Yen interest rate hike expectations intensify, USD/JPY approaches the 158 level, market volatility may increase

The recent policy shift by the Bank of Japan is triggering a chain reaction in the financial markets. The USD/JPY exchange rate continues to rise, reaching a high of 157.78 on Thursday (November 20), just shy of the 158.0 threshold, marking a new high since mid-January. Behind this rally lies a deep contradiction between Japan’s economy and its policies.

Economic Weakness and the Dilemma of Stimulus Measures

Japan’s recently released third-quarter GDP data is concerning. On a quarterly annualized basis, GDP declined by 1.8%, marking the first negative growth in nearly six quarters and highlighting insufficient economic momentum. Facing this predicament, the Japanese government is planning a large-scale economic stimulus package, which is expected to be officially announced on Friday.

According to market expectations, the new Prime Minister Sanae Takaichi’s government intends to allocate approximately 14 trillion yen in additional budget for this fiscal year, surpassing last year’s 13.9 trillion yen. Such a large-scale stimulus measure immediately raises concerns among investors about Japan’s fiscal sustainability and also intensifies market worries about the yen’s outlook.

Rising Expectations of Yen Rate Hikes, Central Bank Signals Clear Intentions

In this context, the stance of the Bank of Japan becomes particularly crucial. Policy Board member Junko Koeda explicitly hinted on Thursday that an interest rate hike could be implemented as early as next month (the BOJ rate decision is scheduled for December 19). This statement has been widely interpreted by the market as the central bank believing that “normalization” of monetary policy is unstoppable.

Koeda’s remarks are not unfounded. In fact, Japan’s key inflation indicators have remained around the central bank’s target level for three and a half years, and in September, real wages fell for the ninth consecutive month. These data points show a mixed picture: while price pressures persist, households’ real purchasing power is being eroded, leading to a stagflationary dilemma.

Policy Makers United, Exchange Rate Stability as Top Priority

Japan’s Finance Minister Shunichi Suzuki has expressed clear concern over recent currency market volatility. He has repeatedly warned that the recent one-sided and rapid fluctuations in the exchange rate are worrying, and excessive and disorderly movements must be closely monitored. Achieving exchange rate stability in line with fundamentals remains the ideal goal.

The continued weakening of the yen itself poses new risks. A depreciating local currency means higher costs for imported goods, which could further exacerbate domestic inflationary pressures, creating a vicious cycle. Meanwhile, Japanese government bond yields are also rising; on Thursday, the 10-year Japanese government bond yield climbed to 1.842%, reflecting a reassessment by investors of Japan’s long-term risks.

Experts Warn: The “Three Kill” Risks Cannot Be Ignored

International asset management firms are cautious about future developments.
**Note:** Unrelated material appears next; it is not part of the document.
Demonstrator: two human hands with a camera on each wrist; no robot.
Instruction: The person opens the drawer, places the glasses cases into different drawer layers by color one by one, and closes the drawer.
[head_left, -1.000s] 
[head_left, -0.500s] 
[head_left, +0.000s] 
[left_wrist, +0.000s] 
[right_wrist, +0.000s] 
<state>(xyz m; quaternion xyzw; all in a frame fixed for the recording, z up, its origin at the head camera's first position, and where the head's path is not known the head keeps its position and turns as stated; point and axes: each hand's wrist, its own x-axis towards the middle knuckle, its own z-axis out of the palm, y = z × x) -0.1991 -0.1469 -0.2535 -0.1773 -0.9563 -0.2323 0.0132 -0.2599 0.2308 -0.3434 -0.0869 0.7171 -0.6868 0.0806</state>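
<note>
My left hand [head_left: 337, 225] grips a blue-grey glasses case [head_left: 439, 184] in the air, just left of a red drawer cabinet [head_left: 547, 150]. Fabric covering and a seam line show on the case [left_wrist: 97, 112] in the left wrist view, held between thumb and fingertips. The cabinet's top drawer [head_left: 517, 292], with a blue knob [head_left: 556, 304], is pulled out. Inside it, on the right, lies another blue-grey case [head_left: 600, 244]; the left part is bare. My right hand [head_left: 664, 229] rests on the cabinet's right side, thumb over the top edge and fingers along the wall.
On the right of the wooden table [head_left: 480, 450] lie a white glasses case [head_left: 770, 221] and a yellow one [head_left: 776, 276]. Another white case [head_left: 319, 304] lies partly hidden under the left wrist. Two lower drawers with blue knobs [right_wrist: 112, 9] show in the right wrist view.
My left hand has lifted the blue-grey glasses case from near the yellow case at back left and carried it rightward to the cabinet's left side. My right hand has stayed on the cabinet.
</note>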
RBC BlueBay Asset Management Chief Investment Officer Mark Dowding pointed out that if the credibility of Takaichi’s policies is damaged, it could trigger a large-scale sell-off of assets by investors. Once markets start questioning the correctness of Japan’s policy decisions, the firm would consider increasing short positions on the short end of the yield curve.

T&D Asset Management’s Chief Strategist and Fund Manager Hiroshi Iimori expressed concerns about the scale of the stimulus plan. He worries that the 14 trillion yen budget could be too large, and its announcement might trigger a “triple kill” of stocks, bonds, and currencies, similar to the market turmoil caused when UK Prime Minister Liz Truss took office in 2022.

Singaporean macro strategist Alex Loo shares the same view, believing that if Takaichi unveils a “large-scale budget” plan, Japan’s long-term government bond yields could rise further, and the USD/JPY exchange rate might depreciate further toward 160.

Technical Perspective: Key Time Windows and the 160 Level

From the daily chart of USD/JPY, the RSI indicator has entered overbought territory, indicating that the exchange rate is experiencing an accelerated upward phase, with a short-term bullish bias. If USD/JPY can hold above the 157.0 support level, subsequent rebounds could challenge the important resistance at 160.0.

Market participants should pay particular attention to the time window around November 27. During this period, multiple factors such as policy announcements and central bank meeting expectations could converge, potentially triggering a major reversal in the exchange rate. Investors should stay alert and closely monitor market developments during this sensitive period.